Его соперник был человек, с точки зрения Элмера, во всех отношениях неприемлемый: еврей-адвокат, радикал, обвиняющий церкви в неуплате налогов, гоняющийся за сенсацией и дешевой славой, бесплатно защищающий в суде профсоюзы и негров. Элмер посоветовался с членами своего приходского совета, и те единодушно согласились, что поддерживать надо только пресвитерианина. Что же касается еврея-радикала, то, как отметил совет, его беда заключается в том, что он не только радикал, но еще и еврей!
И все же Элмер не успокоился. Да, он, возможно, и не так уж много имел против домов терпимости, как можно было заключить по его речам с кафедры. Да, он, безусловно, одобрял позиции пресвитерианина, заявившего, что «не следует пускаться на опасные эксперименты в управлении страной, разумнее стойко придерживаться испытанной политики и методов ведения хозяйства, существующих при нынешней администрации». Но, беседуя с прихожанами, Элмер обнаружил, что простой народ (а надо сказать, что простой, самый простой народ и составлял наибольший процент его паствы) ненавидит пресвитерианина и, как ни странно, души не чает в еврее.
— Он очень добр к бедным людям, — говорили прихожане.
И Элмера: как он выразился сам, «осенило». «Чистая публика вся, как один, будет за этого типа Мак-Гарри, — размышлял он. — Но будь я проклят, если не победит еврейчик! Тот, кто его поддержит, после выборов будет на коне…»
Он выступил за еврея — и как! Газеты подняли шум, пресвитериане призывали на его голову громы и молнии, раввины только посмеивались.
Элмер вел бой не только с высоты своей кафедры, его речи гремели то на одном, то на другом предвыборном митинге. Однажды его закидали гнилыми яйцами в одном из залов поблизости от района, где были расположены злачные заведения. В другой раз на него полез с кулаками какой-то торговец запрещенными спиртными напитками и доставил этим Элмеру истинное удовольствие.
Торговец, пузатый и разгневанный, вскарабкался на церковный помост и двинулся на Элмера, размахивая кулаками и рыча:
— Ах ты подлая церковная крыса! Ну, я тебе покажу, брехун проклятый!..
Пастор исчез, и на его месте вновь загорелось забытое светило тервиллингерской команды. Элмер был спокоен, как в схватке на футбольном поле. Он шагнул вперед, оценивающим взглядом наметил подходящую точку на нижней челюсти детины и нанес точный, мощный удар. Торговец грохнулся на пол. Не удостоив его даже взглядом, Элмер повернулся к кафедре и продолжал свою речь как ни в чем не бывало. Вся аудитория поднялась на ноги и разразилась восторженными аплодисментами, а Элмер Гентри стал на секунду самым знаменитым человеком в городе.
Газеты признали, что он заметно влияет на ход кампании; одна из них перешла на его сторону.
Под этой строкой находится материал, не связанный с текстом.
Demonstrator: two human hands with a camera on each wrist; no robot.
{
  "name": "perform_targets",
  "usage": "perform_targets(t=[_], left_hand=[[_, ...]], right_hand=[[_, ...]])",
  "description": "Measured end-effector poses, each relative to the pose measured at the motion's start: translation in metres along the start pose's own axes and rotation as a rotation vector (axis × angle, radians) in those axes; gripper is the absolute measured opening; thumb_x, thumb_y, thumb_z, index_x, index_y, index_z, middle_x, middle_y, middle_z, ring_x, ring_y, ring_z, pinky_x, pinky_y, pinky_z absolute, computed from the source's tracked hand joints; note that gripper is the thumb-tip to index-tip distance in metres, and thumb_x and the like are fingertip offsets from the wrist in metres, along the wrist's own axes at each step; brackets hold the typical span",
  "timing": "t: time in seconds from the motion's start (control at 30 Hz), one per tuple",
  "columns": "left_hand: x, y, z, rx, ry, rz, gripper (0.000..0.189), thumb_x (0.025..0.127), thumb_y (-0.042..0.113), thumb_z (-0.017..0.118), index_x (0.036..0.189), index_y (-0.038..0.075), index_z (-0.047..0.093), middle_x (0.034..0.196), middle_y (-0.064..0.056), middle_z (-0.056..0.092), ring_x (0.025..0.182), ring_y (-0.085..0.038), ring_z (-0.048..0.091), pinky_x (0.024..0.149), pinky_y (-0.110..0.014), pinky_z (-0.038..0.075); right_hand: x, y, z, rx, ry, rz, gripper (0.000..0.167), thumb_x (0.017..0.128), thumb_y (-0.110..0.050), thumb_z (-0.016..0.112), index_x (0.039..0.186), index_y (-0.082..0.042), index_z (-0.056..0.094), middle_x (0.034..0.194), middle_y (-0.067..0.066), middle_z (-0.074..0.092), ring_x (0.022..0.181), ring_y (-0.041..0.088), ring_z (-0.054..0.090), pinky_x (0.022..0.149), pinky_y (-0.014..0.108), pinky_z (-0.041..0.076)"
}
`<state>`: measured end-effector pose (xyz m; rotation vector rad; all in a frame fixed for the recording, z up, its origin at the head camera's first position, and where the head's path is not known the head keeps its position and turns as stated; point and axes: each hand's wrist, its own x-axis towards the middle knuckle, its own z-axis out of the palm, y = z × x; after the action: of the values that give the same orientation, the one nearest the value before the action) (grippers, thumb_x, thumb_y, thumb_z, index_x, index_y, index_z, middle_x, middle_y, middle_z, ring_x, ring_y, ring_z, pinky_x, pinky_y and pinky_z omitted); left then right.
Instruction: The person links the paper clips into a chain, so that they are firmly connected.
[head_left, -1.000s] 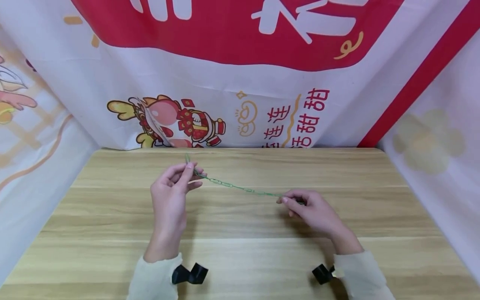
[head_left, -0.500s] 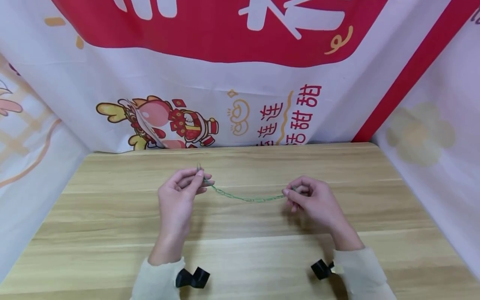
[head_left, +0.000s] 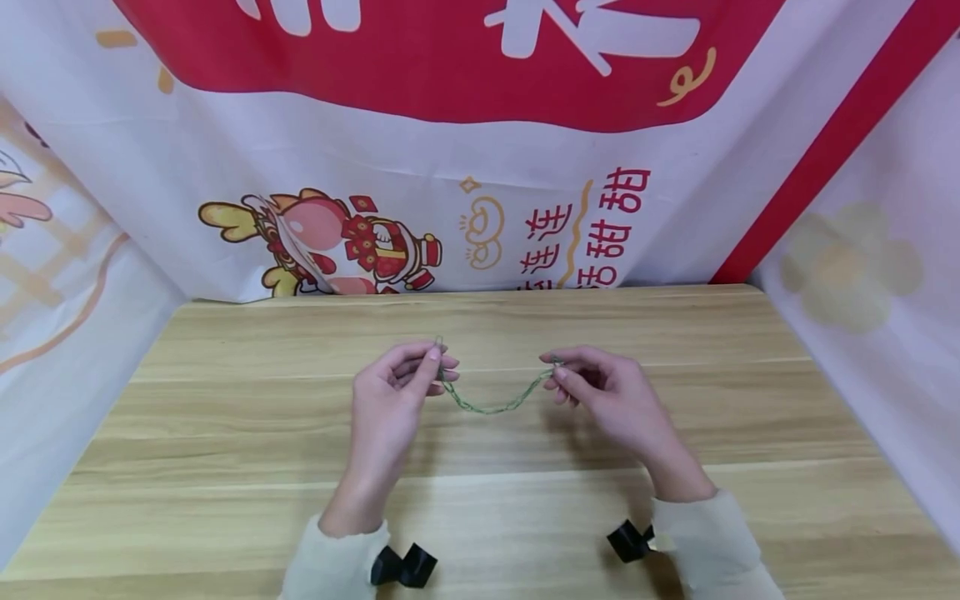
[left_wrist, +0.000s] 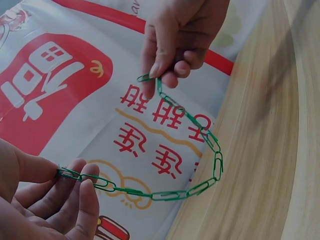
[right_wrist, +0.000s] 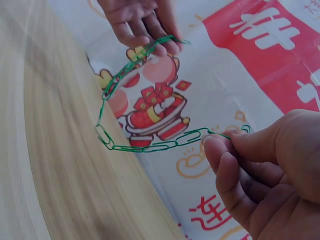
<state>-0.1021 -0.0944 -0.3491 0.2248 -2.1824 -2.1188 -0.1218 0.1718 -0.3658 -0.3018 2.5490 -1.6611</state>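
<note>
A chain of linked green paper clips hangs in a U-shaped curve between the two hands, above the table. At its left end, my left hand pinches a clip between thumb and index finger, and one clip pokes up past the fingertips. My right hand pinches the other end the same way. In the left wrist view the paper clip chain shows its several links, joined end to end. A clip tip sticks out beyond the thumb of the right hand in the right wrist view.
The wood-grain table lies below both hands. A printed white and red cloth rises behind its far edge, and cloth walls stand at the left and right. Black bow-shaped pieces sit at the cuffs.
The hands have come closer together, the left moving right and the right moving slightly left. The paper clip chain went from nearly taut to a deep sag. Both grips stay.
</note>
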Motion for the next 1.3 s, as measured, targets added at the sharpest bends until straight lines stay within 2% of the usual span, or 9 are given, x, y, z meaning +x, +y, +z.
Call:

Он с такой доблестью защищал добродетель и женскую чистоту, так гневно клеймил пьянство, что возражать ему значило признать себя распутником.
На деловом собрании его прихода разгорелись жаркие споры по поводу его деятельности. Когда главный попечитель, друг пресвитерианского кандидата, объявил, что уйдет из прихода, если Элмер не прекратит свое участие в кампании, какой-то старичок сторож крикнул:
— А если преподобный не будет продолжать, то уйдем мы все!
Раздались веселые и непочтительные аплодисменты. Элмер сиял.
Кампания приняла столь воинственный характер, что в Спарту наехали репортеры зенитских газет и в их числе знаменитый Билл Кингдом из зенитской «Адвокат-таймс». Элмер любил репортеров. Они писали о нем по всякому поводу, начиная от преподавания закона божьего в школе и кончая мандатом на Армению[167]. Он предусмотрительно называл их не «ребята», а «джентльмены», не хлопал слишком часто по плечу, угощал превосходными сигарами и каждому говорил:
— Боюсь, что не смогу беседовать с вами, как полагается священнику. Этого с меня хватает и по воскресеньям. Я буду говорить как простой американец, которому хочется жить и воспитывать своих детишек в городе, где нет грязи.
Биллу Кингдому он, в общем, понравился, и на третьей полосе зенитской «Адвокат-таймс» — Громовержца штата Уиннемак[168] — появилась статья о «священнике-крестоносце» и фотография Элмера с выброшенной вперед и сжатой в кулак рукою, словно наносящей сокрушительный удар всем сластолюбцам и злодеям на свете.